« Vous n’avez aucune idée de qui je suis. »

Gustavo Petro a répondu à Donald Trump après avoir été inscrit sur la « liste Clinton ». Photo : Shutterstock

Le président Gustavo Petro a rompu son silence vendredi 24 octobre dernier, suite à la décision du gouvernement des États-Unis, dirigé par Donald Trump, de l’inclure, avec sa femme et son fils, dans ce qu’on appelle « Liste Clinton ».

Le président a réagi avec force, accusant Trump d’ignorer à la fois la Colombie et son histoire au cours des années 2000. lutte anti-drogue. En outre, il a décrit la mesure comme « un arbitraire typique d’un régime oppressif ».

Gustavo Petro a profité de son discours depuis la Plaza de Bolivar pour faire référence à son inscription sur la « liste Clinton », soulignant que cette action émane du Mafia colombienne résidant à Miami.

« Ils m’ont inscrit sur la liste de l’OFAC. Ils ne m’ont pas donné de réponse, je n’ai jamais cédé aux propositions mafieuses. Ce type d’attitudes est l’expression typique de la mafia colombienne qui dort à Miami, avec ses alliés d’extrême droite », a-t-il d’abord expliqué.

Gustavo Petro a directement fait référence à Donald Trump s’assurant qu’il n’a aucune idée de qui il est ni du travail qu’il a accompli en Colombie. « Il ne sait pas qui était celui qui cultivait les cultures et, d’un autre côté, qui était celui qui luttait contre le trafic de drogue », a-t-il ajouté.

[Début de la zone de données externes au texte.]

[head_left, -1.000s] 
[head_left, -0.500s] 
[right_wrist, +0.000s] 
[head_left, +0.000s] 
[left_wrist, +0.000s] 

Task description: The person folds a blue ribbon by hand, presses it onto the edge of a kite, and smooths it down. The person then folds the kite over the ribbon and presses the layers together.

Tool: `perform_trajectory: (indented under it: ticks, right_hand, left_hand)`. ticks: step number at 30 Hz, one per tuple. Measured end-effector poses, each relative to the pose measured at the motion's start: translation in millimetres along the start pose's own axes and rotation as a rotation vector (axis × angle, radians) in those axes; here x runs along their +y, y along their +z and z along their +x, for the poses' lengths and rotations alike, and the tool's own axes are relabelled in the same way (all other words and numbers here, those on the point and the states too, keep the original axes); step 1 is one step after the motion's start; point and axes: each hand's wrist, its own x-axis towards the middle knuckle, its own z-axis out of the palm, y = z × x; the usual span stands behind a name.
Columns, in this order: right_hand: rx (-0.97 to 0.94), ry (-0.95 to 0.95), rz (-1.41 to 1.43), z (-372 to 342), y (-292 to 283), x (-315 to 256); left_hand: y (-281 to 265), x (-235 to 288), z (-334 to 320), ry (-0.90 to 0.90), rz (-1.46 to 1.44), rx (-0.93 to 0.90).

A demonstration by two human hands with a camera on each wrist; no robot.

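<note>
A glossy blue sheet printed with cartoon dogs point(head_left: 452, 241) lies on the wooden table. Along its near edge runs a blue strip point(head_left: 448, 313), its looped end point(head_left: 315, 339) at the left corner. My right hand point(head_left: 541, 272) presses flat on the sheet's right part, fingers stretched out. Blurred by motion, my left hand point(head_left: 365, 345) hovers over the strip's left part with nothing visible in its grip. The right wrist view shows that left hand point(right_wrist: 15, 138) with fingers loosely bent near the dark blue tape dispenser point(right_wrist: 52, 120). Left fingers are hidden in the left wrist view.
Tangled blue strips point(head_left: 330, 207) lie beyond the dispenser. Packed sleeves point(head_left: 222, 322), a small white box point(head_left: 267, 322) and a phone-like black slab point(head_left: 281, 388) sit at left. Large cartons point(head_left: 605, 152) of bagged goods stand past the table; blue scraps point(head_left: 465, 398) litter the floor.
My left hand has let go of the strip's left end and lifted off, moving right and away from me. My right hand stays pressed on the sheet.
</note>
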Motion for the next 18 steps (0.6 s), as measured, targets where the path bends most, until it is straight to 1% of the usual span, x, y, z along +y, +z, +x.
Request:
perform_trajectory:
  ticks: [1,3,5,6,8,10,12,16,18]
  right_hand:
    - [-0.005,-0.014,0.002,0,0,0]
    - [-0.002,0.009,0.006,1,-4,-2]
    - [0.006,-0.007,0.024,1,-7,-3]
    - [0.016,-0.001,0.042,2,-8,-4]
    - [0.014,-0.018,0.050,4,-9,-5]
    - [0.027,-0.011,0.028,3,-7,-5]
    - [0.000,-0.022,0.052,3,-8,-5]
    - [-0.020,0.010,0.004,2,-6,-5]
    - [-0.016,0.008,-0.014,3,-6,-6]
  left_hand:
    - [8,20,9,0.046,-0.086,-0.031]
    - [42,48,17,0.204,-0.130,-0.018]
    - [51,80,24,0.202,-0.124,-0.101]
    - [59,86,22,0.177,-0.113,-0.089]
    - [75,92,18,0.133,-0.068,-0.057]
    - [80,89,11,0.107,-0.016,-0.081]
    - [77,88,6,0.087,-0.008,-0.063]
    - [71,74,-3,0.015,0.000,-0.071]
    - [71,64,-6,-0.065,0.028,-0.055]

Le président a été catégorique en déclarant que les actions contre lui par USA Ils proviennent de mafias qui fournissent de fausses informations à Donald Trump sur son travail dans la lutte contre la drogue.

« M. Trump, même si ces paroles ne vous parviennent pas, seules les paroles de la mafia colombienne vous parviennent, M. Trump s’en prend au leader colombien qui s’est le plus opposé au trafic de drogue », a-t-il déclaré.

De même, il a accusé des hommes politiques et des hommes d’affaires colombiens d’être impliqués dans les sanctions américaines contre la Colombie et lui-même, réitérant qu’ils appartiennent à une mafia qui veut le voir tomber.

« Des hommes d’affaires et des politiciens sont allés motiver l’extrême droite nord-américaine à prendre des sanctions contre la Colombie et son président. Ceux, M. Trump, qui sont vos alliés, sont la mafia colombienne », a-t-il expliqué. Il a également déclaré que malgré toutes les sanctions, ils n’allaient pas céder ni s’incliner. « Nous n’allons pas nous agenouiller », a-t-il déclaré.

Enfin, il a assuré que la raison pour laquelle il avait été inclus dans la « liste Clinton » était parce qu’il avait révélé les intentions du Programme Pégase. « Ils me mettent sur la liste de l’OFAC parce que j’ai dit au peuple colombien que la CIA avait financé le programme Pegasus pour contourner la loi colombienne », a-t-il déclaré.